(TASK DESCRIPTION) Find and copy each line of the data that includes "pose".

(DATA SHOWN)
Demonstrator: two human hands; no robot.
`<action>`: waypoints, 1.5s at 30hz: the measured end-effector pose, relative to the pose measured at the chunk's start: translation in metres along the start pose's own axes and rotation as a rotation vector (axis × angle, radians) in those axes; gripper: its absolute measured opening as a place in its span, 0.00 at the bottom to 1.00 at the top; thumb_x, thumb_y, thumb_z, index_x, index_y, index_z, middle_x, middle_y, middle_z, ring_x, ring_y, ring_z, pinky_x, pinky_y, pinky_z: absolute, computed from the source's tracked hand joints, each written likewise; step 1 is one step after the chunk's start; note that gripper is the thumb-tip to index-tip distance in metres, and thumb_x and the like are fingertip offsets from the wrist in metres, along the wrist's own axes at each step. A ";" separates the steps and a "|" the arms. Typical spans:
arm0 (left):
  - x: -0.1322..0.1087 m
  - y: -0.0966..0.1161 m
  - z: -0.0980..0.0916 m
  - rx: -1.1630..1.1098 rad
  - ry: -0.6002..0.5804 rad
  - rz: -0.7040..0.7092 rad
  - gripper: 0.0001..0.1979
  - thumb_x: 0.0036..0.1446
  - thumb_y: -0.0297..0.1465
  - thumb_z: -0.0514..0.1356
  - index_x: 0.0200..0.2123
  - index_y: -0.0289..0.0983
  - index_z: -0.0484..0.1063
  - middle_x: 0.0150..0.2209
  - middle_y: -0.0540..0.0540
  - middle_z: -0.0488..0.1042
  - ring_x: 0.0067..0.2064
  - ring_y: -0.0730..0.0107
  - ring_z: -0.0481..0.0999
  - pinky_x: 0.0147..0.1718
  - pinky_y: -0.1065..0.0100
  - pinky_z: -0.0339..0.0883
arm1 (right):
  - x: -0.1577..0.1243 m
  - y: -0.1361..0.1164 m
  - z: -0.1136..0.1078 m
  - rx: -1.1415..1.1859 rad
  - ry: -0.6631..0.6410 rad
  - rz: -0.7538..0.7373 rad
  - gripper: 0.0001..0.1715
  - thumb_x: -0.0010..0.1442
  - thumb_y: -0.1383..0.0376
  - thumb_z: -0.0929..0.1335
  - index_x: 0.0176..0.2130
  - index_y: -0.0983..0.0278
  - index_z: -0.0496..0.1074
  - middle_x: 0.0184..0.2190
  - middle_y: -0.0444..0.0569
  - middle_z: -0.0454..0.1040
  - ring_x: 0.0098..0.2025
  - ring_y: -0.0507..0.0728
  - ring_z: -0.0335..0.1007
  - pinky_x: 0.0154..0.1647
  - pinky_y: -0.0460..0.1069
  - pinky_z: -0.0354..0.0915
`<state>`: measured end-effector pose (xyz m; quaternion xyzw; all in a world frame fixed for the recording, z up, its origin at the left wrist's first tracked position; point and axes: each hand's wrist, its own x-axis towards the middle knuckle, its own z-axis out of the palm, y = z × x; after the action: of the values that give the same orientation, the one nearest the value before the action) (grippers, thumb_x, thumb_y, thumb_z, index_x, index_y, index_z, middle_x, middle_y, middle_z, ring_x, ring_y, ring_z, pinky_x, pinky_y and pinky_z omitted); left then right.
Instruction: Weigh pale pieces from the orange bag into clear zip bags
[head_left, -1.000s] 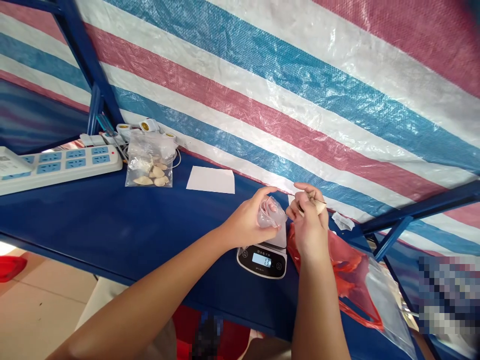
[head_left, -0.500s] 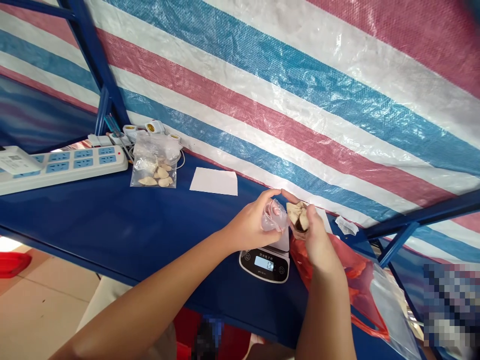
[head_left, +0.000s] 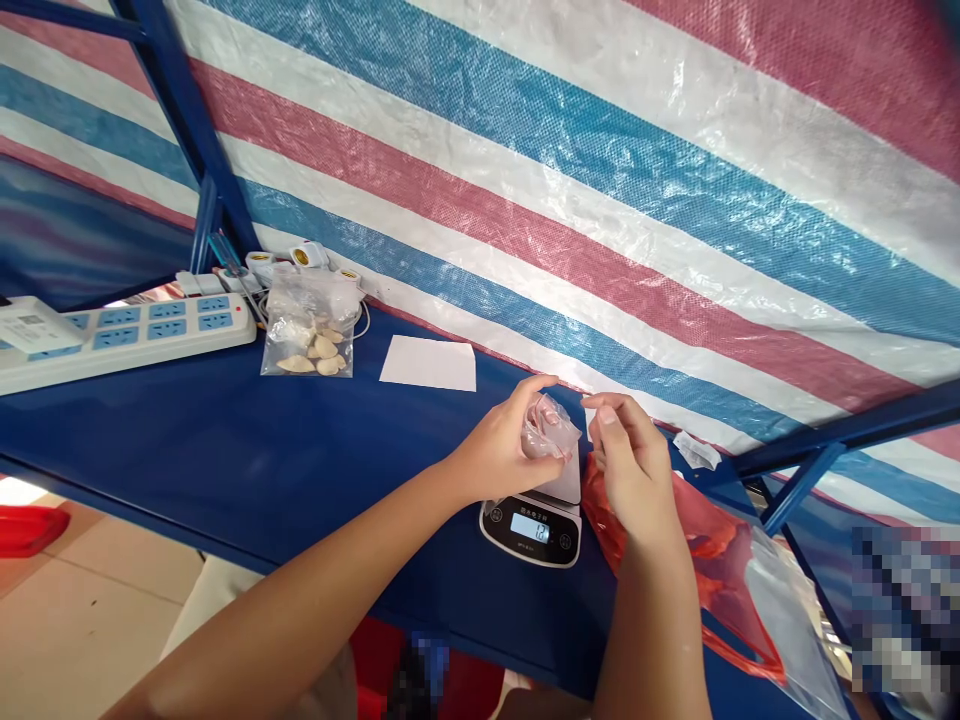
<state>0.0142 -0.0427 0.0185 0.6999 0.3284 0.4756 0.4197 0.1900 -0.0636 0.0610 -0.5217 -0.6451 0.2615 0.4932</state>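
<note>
My left hand (head_left: 517, 445) is curved around a small clear plastic bag (head_left: 551, 428), holding its mouth apart over the kitchen scale (head_left: 530, 530). The scale's display is lit, and the bag and hand cover part of its plate. To the right of the bag, my right hand (head_left: 634, 450) is closed, thumb against curled fingers, its back toward me. Whatever it holds is hidden. A red plastic bag (head_left: 705, 530) lies beneath and beside my right forearm. On the left of the table, a clear zip bag (head_left: 309, 325) contains several pale dried slices.
A white power strip (head_left: 127, 335) lies at the left, with white lamp sockets (head_left: 307, 255) and cords behind the zip bag. White paper (head_left: 429, 362) lies mid-table. A crumpled wrapper (head_left: 696, 450) sits at the right, near a blue frame post (head_left: 847, 425). Striped tarpaulin (head_left: 525, 190) rises behind.
My right hand has turned and its fingers have curled in, so the pale slices seen in it earlier are out of sight. My left hand stays on the clear bag.
</note>
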 end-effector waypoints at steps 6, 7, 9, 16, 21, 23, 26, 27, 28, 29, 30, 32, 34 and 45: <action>0.001 -0.004 -0.003 0.026 0.002 0.032 0.41 0.53 0.32 0.66 0.68 0.45 0.53 0.51 0.44 0.72 0.48 0.61 0.75 0.50 0.60 0.69 | -0.004 -0.007 -0.008 0.049 -0.315 0.028 0.15 0.66 0.57 0.69 0.50 0.56 0.79 0.26 0.40 0.63 0.27 0.53 0.58 0.29 0.48 0.58; 0.002 -0.006 -0.004 0.033 -0.021 0.052 0.43 0.53 0.32 0.66 0.69 0.44 0.52 0.52 0.42 0.72 0.49 0.60 0.75 0.50 0.58 0.69 | -0.005 -0.008 -0.008 0.036 -0.372 0.032 0.16 0.65 0.56 0.70 0.50 0.56 0.79 0.26 0.40 0.63 0.27 0.53 0.58 0.29 0.49 0.58; 0.002 -0.009 -0.004 0.046 -0.087 0.110 0.47 0.52 0.33 0.68 0.71 0.44 0.48 0.54 0.40 0.71 0.53 0.56 0.74 0.53 0.55 0.68 | -0.007 -0.010 -0.004 -0.046 -0.413 0.036 0.12 0.62 0.56 0.73 0.44 0.57 0.80 0.26 0.41 0.66 0.28 0.53 0.60 0.30 0.49 0.59; 0.006 -0.011 -0.020 -0.040 -0.131 0.131 0.52 0.56 0.39 0.69 0.74 0.49 0.40 0.67 0.37 0.62 0.68 0.48 0.63 0.63 0.48 0.60 | -0.002 0.007 0.003 0.104 -0.134 0.140 0.13 0.61 0.55 0.74 0.30 0.61 0.79 0.24 0.41 0.69 0.25 0.50 0.59 0.26 0.47 0.57; 0.023 -0.034 -0.034 -0.172 0.464 0.001 0.23 0.65 0.40 0.60 0.60 0.44 0.61 0.53 0.41 0.74 0.60 0.57 0.71 0.57 0.55 0.64 | 0.005 0.020 -0.001 0.550 0.251 0.350 0.16 0.48 0.56 0.81 0.28 0.62 0.77 0.25 0.40 0.68 0.20 0.46 0.51 0.19 0.45 0.55; 0.029 -0.048 -0.036 -0.169 0.591 -0.063 0.18 0.65 0.39 0.59 0.55 0.42 0.64 0.47 0.43 0.75 0.54 0.61 0.73 0.53 0.59 0.66 | 0.005 0.025 0.000 0.617 0.314 0.379 0.18 0.44 0.57 0.82 0.27 0.63 0.75 0.26 0.40 0.68 0.21 0.45 0.51 0.18 0.44 0.55; 0.032 -0.065 -0.036 -0.121 0.605 -0.117 0.15 0.64 0.37 0.59 0.52 0.42 0.65 0.43 0.46 0.74 0.48 0.65 0.73 0.46 0.63 0.66 | -0.005 0.037 -0.002 0.512 0.239 0.483 0.19 0.47 0.55 0.80 0.27 0.63 0.73 0.20 0.36 0.58 0.18 0.44 0.45 0.16 0.42 0.48; 0.033 -0.070 -0.035 -0.103 0.592 -0.129 0.14 0.64 0.36 0.59 0.52 0.42 0.65 0.42 0.47 0.73 0.46 0.66 0.73 0.44 0.64 0.66 | -0.011 0.041 -0.005 0.455 0.186 0.525 0.20 0.47 0.54 0.80 0.26 0.63 0.72 0.19 0.34 0.55 0.18 0.44 0.43 0.15 0.42 0.45; 0.033 -0.074 -0.035 -0.084 0.579 -0.139 0.14 0.63 0.36 0.59 0.51 0.42 0.65 0.41 0.47 0.73 0.44 0.66 0.73 0.42 0.65 0.66 | -0.017 0.045 -0.008 0.409 0.136 0.561 0.22 0.48 0.54 0.80 0.23 0.63 0.69 0.17 0.34 0.52 0.18 0.44 0.41 0.15 0.42 0.42; 0.033 -0.078 -0.035 -0.066 0.568 -0.147 0.14 0.63 0.36 0.59 0.51 0.42 0.66 0.40 0.48 0.73 0.43 0.67 0.72 0.41 0.65 0.66 | -0.024 0.049 -0.013 0.385 0.078 0.590 0.25 0.48 0.54 0.80 0.21 0.63 0.66 0.17 0.34 0.50 0.18 0.44 0.40 0.15 0.42 0.40; 0.033 -0.082 -0.034 -0.050 0.559 -0.152 0.13 0.63 0.36 0.59 0.50 0.42 0.66 0.39 0.48 0.73 0.42 0.67 0.72 0.40 0.66 0.66 | -0.031 0.052 -0.019 0.383 0.012 0.610 0.28 0.49 0.53 0.80 0.19 0.63 0.64 0.16 0.34 0.50 0.17 0.43 0.40 0.16 0.42 0.39; 0.034 -0.088 -0.034 -0.025 0.555 -0.155 0.13 0.63 0.36 0.59 0.50 0.42 0.67 0.37 0.49 0.72 0.40 0.68 0.72 0.38 0.66 0.65 | -0.043 0.057 -0.034 0.398 -0.141 0.643 0.30 0.53 0.48 0.78 0.20 0.64 0.64 0.17 0.37 0.54 0.17 0.43 0.40 0.17 0.43 0.37; 0.035 -0.093 -0.035 -0.017 0.558 -0.165 0.12 0.63 0.37 0.59 0.49 0.42 0.68 0.36 0.50 0.72 0.38 0.69 0.72 0.38 0.67 0.65 | -0.051 0.060 -0.049 0.409 -0.231 0.663 0.28 0.56 0.44 0.75 0.27 0.65 0.71 0.18 0.38 0.58 0.17 0.43 0.41 0.18 0.43 0.37; 0.041 -0.099 -0.040 -0.093 0.550 -0.259 0.11 0.61 0.37 0.58 0.29 0.39 0.69 0.23 0.54 0.61 0.26 0.72 0.61 0.28 0.68 0.57 | -0.049 0.058 -0.055 0.597 0.132 0.501 0.23 0.55 0.46 0.76 0.29 0.62 0.73 0.21 0.35 0.51 0.18 0.43 0.38 0.16 0.42 0.38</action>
<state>-0.0153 0.0463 -0.0464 0.4774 0.4941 0.6043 0.4035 0.2626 -0.1005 0.0148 -0.5122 -0.3605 0.5157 0.5846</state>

(SOLUTION)
`<action>`: waypoints, 1.5s at 30hz: the measured end-effector pose, relative to the pose measured at the chunk's start: translation in metres along the start pose's own axes and rotation as a rotation vector (axis × angle, radians) in those axes; gripper: its absolute measured opening as a place in its span, 0.00 at the bottom to 1.00 at the top; thumb_x, thumb_y, thumb_z, index_x, index_y, index_z, middle_x, middle_y, middle_z, ring_x, ring_y, ring_z, pinky_x, pinky_y, pinky_z: absolute, computed from the source's tracked hand joints, each written likewise; step 1 is one step after the chunk's start; note that gripper is the thumb-tip to index-tip distance in metres, and thumb_x and the like are fingertip offsets from the wrist in metres, along the wrist's own axes at each step. A ";" separates the steps and a "|" the arms. Typical spans:
`<state>`: measured end-effector pose (xyz m; quaternion xyzw; all in a world frame fixed for the recording, z up, its origin at the left wrist's first tracked position; point and axes: each hand's wrist, its own x-axis towards the middle knuckle, its own z-axis out of the palm, y = z × x; after the action: of the values that give the same orientation, the one nearest the value before the action) (grippers, thumb_x, thumb_y, thumb_z, index_x, index_y, index_z, middle_x, middle_y, middle_z, ring_x, ring_y, ring_z, pinky_x, pinky_y and pinky_z omitted); left then right.

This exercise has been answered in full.